Marcene Elliott (Pauline Starke) vit seule avec sa "tante" Julie, qui la maltraite... Elle est délaissée, détestée de tout le voisinage, mais lors de sa rencontre avec un jeune homme, elle tombe amoureuse... Daniel (Les Cody) et Marcene coulent quelques jours heureux, puis Daniel, compositeur, retourne en ville pour coucher sur papier la symphonie que lui a inspiré l'amour de la jeune femme... Ce sera un échec, mais à tous points de vue: d'une part le public lui réservera un accueil glacial, mais en plus la jeune femme, enceinte, accouchera seule d'une petite fille, alors que son soupirant tarde à se manifester... Quand il reviendra, il apprendra que la jeune femme est morte... Mais est-ce bien la vérité?
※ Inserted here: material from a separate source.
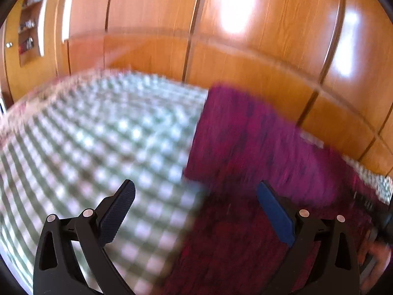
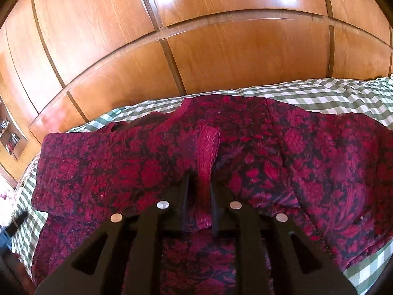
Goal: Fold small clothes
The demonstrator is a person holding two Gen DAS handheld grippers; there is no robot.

C'est un film miraculé de Maurice Tourneur, situé dans sa carrière quelque part entre The blue bird et The last of the Mohicans (co-signé avec Clarence Brown, qui en a probablement assumé une grande part). C'est l'art de Tourneur à son apogée: une histoire assez classique, bien qu'avec quelques intéressantes complications (l'ambiguité du personnage de Daniel, joué par Lew Cody en séducteur moustachu, mais dont l'amour semble assez sincère), mais où tout est transcendé par un jeu d'une puissante subtilité, et la maîtrise impressionnante du cadre, partagée par le metteur en scène et ses techniciens (le seul nom qui soit sûr est celui du décorateur Ben Carré): les éclairages, la composition, et cette merveilleuse stylisation qui permet à Tourneur de redéfinir l'espace à des fins de caractérisation et de psychologie.

Les personnages, je le disais déjà avec l'intrigant Daniel, ne sont pas unidimensionnel, et le film se plait même à passer d'un personnage principal à l'autre, 41 ans avec Psycho! Je ne sais pas si le film est complet (il en subsiste 5 bobines) mais la copie présentée ces dernières années, retrouvée il y a peu, semble cohérente, et nous permet de découvrir un beau petit film d'un grand auteur, mélangeant son style formel déjà observé dans The blue bird, à la lisière du fantastique, et le mélodrame plus conventionnel...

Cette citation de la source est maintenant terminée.